Task objective — With the pictures left out, retype exactly the lines below starting at the line that contains "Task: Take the" and ending at the line that contains "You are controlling".

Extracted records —

++++++++++

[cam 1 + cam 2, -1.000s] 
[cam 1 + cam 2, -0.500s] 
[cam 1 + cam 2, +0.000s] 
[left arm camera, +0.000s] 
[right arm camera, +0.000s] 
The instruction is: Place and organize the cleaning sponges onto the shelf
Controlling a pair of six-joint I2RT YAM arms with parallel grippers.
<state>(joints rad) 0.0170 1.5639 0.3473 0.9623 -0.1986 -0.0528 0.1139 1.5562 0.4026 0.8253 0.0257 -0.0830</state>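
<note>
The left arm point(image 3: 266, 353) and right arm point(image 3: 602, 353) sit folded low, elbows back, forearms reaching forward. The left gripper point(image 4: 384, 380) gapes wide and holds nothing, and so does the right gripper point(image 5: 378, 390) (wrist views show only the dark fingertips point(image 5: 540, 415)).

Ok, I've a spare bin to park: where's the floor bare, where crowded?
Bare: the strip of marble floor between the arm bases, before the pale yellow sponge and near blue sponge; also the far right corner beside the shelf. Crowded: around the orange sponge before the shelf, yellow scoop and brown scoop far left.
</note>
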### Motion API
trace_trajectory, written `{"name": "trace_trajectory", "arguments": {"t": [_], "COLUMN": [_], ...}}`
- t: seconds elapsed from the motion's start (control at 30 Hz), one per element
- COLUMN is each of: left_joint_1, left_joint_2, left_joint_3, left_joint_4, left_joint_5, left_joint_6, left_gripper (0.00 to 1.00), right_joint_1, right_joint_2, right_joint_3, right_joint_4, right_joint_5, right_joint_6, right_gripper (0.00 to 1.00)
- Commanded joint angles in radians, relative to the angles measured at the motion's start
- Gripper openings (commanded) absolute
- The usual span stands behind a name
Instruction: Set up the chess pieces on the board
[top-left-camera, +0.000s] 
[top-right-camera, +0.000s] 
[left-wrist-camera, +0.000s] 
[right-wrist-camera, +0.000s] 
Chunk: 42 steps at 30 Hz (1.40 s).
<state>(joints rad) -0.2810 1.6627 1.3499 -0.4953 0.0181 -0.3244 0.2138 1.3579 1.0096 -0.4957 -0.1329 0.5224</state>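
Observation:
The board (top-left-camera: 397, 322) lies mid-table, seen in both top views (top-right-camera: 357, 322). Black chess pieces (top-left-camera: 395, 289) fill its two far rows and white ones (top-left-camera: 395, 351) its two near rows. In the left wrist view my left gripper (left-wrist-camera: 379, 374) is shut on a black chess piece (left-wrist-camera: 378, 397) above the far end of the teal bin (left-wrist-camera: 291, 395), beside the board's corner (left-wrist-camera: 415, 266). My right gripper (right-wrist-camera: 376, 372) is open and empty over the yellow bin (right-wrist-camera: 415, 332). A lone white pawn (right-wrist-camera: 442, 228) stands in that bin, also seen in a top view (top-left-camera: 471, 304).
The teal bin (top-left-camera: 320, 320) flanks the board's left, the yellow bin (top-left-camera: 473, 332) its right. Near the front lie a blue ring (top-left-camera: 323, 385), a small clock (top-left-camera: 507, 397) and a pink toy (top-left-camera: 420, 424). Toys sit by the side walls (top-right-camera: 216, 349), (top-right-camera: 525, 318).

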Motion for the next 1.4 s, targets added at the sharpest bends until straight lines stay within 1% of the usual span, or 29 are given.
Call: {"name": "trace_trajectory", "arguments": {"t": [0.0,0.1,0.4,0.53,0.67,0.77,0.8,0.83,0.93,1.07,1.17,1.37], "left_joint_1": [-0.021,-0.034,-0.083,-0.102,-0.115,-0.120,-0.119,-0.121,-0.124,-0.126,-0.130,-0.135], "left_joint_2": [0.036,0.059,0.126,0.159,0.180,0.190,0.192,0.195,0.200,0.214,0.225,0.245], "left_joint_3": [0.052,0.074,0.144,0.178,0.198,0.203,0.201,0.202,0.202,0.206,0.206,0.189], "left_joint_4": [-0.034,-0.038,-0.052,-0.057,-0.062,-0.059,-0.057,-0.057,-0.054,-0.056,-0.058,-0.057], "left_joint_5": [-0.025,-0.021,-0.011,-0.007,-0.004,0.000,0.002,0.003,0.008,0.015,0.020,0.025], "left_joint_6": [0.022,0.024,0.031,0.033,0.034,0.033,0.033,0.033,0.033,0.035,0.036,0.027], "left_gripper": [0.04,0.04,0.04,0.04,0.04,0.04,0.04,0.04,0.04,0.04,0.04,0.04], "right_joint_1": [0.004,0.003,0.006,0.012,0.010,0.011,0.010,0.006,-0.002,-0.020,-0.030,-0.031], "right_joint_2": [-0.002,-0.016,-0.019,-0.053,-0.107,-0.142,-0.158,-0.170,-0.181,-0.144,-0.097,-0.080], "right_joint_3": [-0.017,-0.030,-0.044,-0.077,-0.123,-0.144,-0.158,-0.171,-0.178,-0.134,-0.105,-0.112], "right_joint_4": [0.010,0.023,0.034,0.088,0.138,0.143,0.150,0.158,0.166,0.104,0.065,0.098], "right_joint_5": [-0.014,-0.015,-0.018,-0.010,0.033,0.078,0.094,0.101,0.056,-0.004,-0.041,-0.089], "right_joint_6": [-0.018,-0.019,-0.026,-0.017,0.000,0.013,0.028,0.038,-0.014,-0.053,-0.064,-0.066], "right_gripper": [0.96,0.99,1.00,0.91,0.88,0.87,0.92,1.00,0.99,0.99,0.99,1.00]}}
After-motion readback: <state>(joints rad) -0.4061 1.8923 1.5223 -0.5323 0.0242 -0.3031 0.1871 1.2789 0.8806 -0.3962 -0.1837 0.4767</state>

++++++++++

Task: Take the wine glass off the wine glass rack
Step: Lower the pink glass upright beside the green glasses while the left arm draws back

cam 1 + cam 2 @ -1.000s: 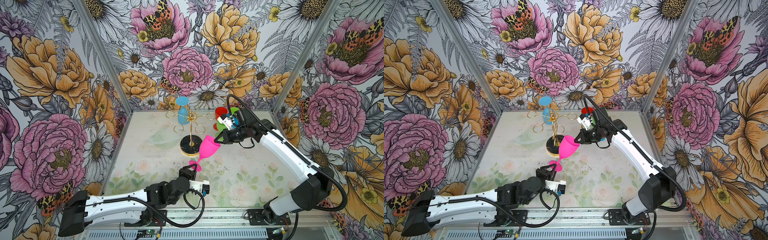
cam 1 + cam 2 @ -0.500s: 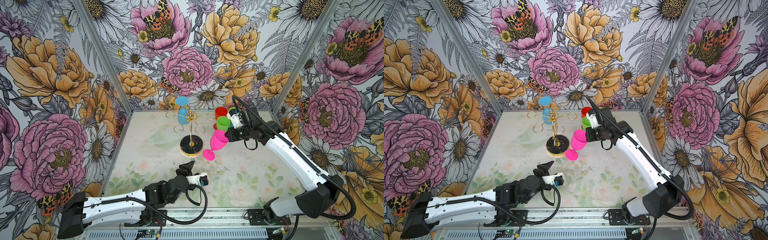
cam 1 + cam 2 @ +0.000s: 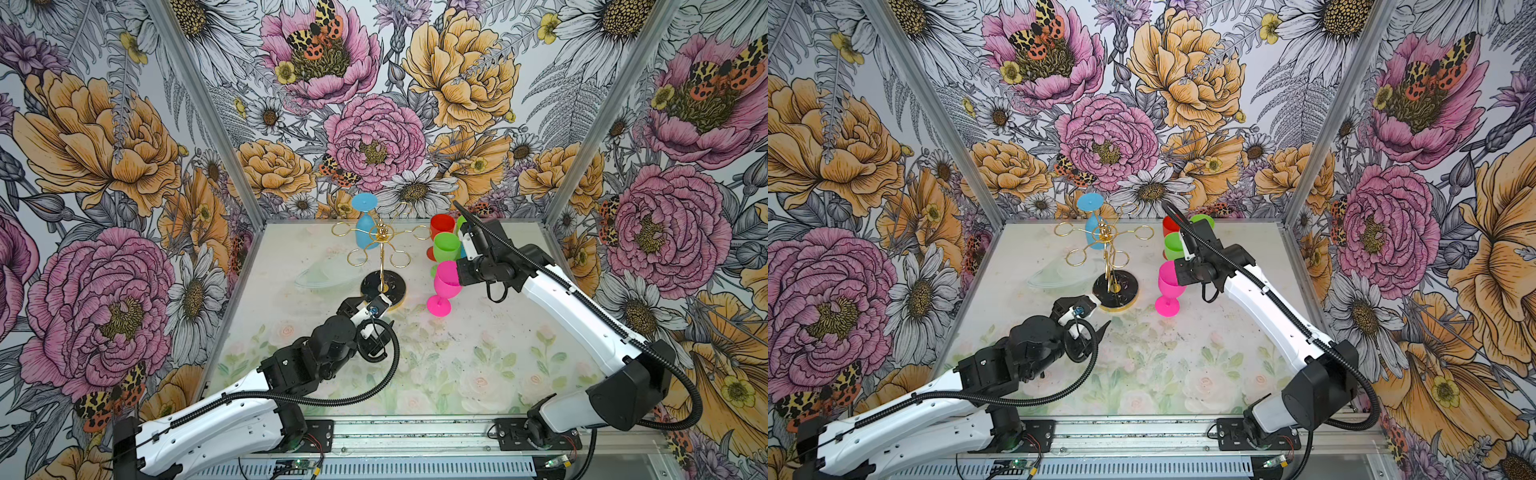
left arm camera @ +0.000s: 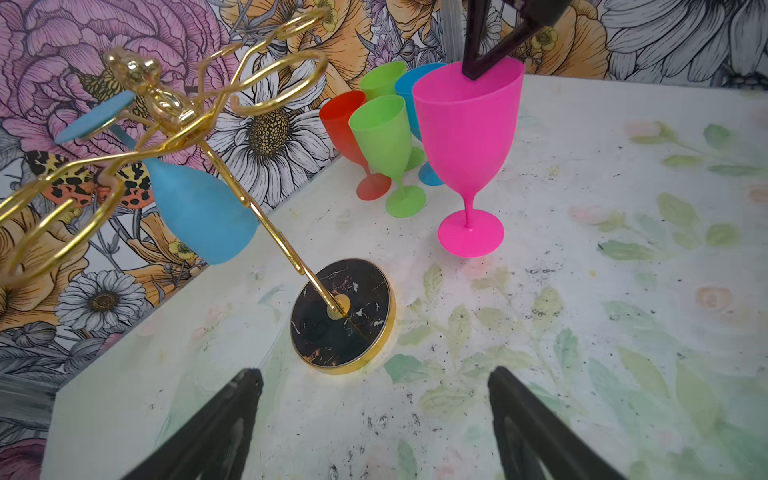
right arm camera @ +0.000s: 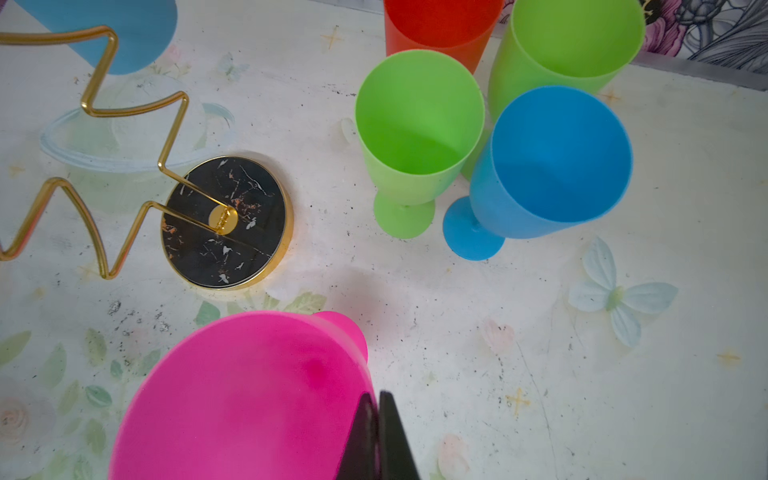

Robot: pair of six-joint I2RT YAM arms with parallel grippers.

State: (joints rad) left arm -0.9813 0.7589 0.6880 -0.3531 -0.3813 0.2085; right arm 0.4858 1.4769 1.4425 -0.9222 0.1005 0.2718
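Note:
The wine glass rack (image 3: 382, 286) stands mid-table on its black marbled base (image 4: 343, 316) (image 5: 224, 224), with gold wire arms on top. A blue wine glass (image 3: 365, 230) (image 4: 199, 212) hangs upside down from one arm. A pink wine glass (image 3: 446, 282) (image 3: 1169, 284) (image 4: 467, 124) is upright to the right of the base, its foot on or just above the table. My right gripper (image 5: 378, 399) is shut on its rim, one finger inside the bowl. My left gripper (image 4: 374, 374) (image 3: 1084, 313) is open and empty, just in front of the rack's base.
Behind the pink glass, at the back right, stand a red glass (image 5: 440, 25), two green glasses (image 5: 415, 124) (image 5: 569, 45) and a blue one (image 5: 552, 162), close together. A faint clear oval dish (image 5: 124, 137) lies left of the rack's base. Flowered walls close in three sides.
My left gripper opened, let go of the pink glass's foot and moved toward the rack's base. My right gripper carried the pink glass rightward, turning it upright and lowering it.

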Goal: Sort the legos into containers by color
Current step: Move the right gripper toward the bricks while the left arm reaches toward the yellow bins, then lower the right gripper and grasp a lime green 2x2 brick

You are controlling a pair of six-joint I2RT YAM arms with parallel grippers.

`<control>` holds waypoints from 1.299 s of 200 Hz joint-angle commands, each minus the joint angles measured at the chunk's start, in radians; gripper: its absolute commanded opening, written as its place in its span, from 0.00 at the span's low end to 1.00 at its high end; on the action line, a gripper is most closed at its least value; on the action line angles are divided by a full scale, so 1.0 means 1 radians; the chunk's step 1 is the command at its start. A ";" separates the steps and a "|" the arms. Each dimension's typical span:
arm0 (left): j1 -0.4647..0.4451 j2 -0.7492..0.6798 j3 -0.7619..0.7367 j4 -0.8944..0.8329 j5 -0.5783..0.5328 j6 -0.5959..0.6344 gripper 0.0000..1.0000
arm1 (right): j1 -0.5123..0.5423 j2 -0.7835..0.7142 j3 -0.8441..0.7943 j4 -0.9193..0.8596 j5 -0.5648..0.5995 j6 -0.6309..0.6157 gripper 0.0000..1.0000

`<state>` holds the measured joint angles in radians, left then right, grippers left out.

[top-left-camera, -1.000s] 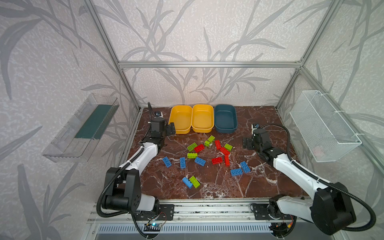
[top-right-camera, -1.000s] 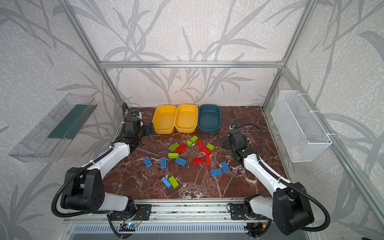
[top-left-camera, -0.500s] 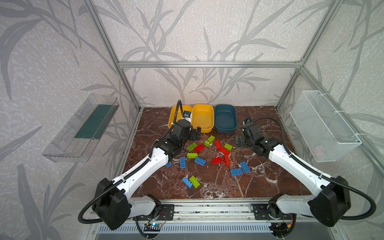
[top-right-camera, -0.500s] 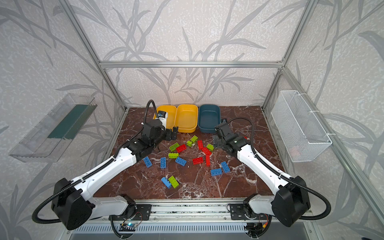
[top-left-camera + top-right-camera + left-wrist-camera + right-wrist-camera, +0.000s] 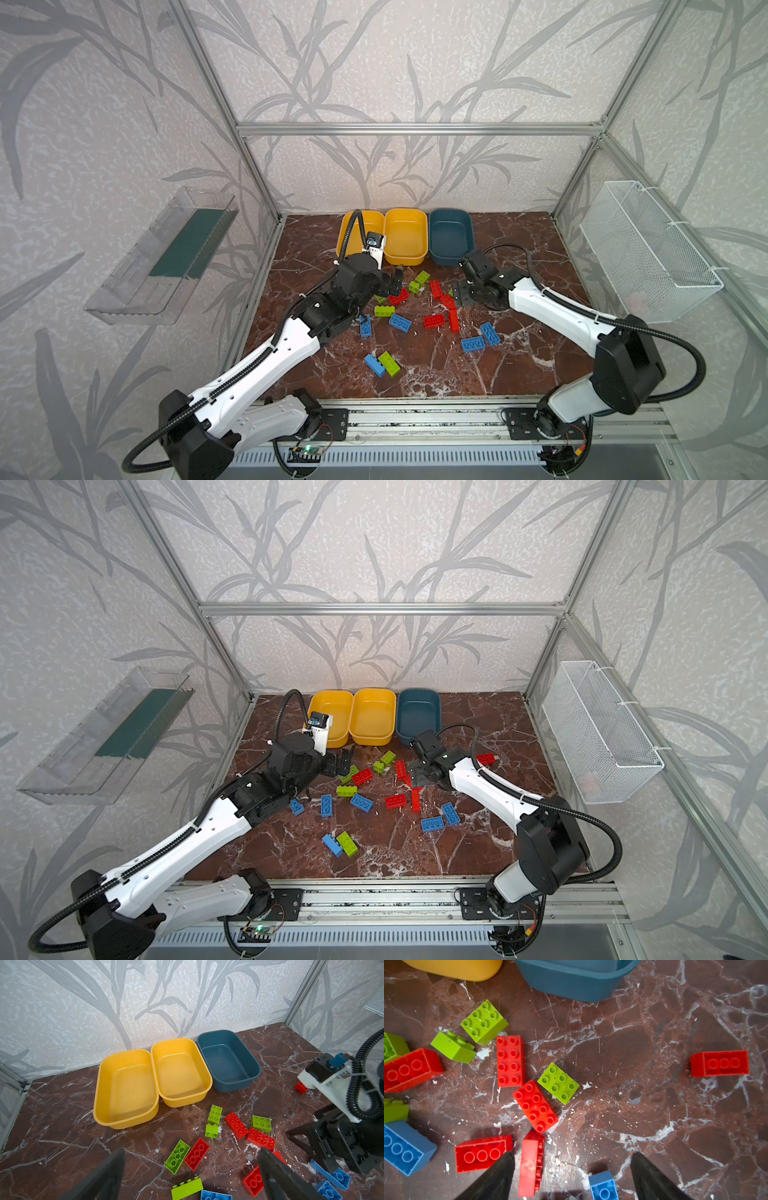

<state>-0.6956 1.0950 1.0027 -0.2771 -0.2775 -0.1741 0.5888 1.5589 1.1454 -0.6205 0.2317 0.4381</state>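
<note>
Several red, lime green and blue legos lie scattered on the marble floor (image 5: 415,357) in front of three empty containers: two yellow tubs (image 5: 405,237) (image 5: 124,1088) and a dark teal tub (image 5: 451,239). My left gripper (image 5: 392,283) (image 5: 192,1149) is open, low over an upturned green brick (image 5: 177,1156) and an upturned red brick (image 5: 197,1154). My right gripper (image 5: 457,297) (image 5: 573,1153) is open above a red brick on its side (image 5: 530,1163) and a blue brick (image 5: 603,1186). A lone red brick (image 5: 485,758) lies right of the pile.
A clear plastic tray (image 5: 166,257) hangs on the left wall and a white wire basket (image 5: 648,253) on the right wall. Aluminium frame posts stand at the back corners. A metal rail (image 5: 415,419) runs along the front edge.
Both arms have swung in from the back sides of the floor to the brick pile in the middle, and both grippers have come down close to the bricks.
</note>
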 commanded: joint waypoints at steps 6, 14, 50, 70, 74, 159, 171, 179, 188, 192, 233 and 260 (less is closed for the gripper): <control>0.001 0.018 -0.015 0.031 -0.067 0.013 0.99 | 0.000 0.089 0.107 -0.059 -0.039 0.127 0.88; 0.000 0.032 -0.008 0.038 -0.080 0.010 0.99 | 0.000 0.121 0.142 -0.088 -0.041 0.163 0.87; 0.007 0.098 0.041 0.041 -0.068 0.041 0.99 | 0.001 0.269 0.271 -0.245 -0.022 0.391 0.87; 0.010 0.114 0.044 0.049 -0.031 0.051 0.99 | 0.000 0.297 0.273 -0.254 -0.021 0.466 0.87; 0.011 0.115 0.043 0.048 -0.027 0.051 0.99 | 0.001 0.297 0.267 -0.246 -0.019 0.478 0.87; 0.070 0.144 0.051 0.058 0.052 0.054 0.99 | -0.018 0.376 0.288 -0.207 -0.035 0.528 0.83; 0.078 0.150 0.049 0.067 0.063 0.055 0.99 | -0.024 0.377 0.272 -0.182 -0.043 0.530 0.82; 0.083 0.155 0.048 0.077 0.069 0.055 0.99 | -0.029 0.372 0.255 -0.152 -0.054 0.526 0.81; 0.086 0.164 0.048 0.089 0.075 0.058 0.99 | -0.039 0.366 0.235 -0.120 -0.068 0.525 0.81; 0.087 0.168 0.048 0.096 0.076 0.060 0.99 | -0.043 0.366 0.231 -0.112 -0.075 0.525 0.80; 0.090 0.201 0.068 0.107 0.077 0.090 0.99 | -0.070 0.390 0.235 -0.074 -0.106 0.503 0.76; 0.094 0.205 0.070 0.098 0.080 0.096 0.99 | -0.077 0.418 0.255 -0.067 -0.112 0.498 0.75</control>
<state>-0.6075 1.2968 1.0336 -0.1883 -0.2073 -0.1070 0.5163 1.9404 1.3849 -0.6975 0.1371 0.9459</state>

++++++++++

Answer space —
Task: Take the wine glass off the wine glass rack
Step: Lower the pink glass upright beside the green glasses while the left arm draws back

cam 1 + cam 2 @ -1.000s: 
cam 1 + cam 2 @ -0.500s: 
cam 1 + cam 2 @ +0.000s: 
left arm camera @ +0.000s: 
right arm camera @ +0.000s: 

Robot: pair of six-joint I2RT YAM arms with parallel grippers.

State: (joints rad) left arm -0.9813 0.7589 0.6880 -0.3531 -0.3813 0.2085; right arm 0.4858 1.4769 1.4425 -0.9222 0.1005 0.2718
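Note:
The wine glass rack (image 3: 382, 286) stands mid-table on its black marbled base (image 4: 343, 316) (image 5: 224, 224), with gold wire arms on top. A blue wine glass (image 3: 365, 230) (image 4: 199, 212) hangs upside down from one arm. A pink wine glass (image 3: 446, 282) (image 3: 1169, 284) (image 4: 467, 124) is upright to the right of the base, its foot on or just above the table. My right gripper (image 5: 378, 399) is shut on its rim, one finger inside the bowl. My left gripper (image 4: 374, 374) (image 3: 1084, 313) is open and empty, just in front of the rack's base.
Behind the pink glass, at the back right, stand a red glass (image 5: 440, 25), two green glasses (image 5: 415, 124) (image 5: 569, 45) and a blue one (image 5: 552, 162), close together. A faint clear oval dish (image 5: 124, 137) lies left of the rack's base. Flowered walls close in three sides.
My left gripper opened, let go of the pink glass's foot and moved toward the rack's base. My right gripper carried the pink glass rightward, turning it upright and lowering it.
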
Goal: Sort the legos into containers by color
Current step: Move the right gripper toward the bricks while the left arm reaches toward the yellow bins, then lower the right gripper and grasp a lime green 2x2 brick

You are controlling a pair of six-joint I2RT YAM arms with parallel grippers.

Nothing else remains in this exercise.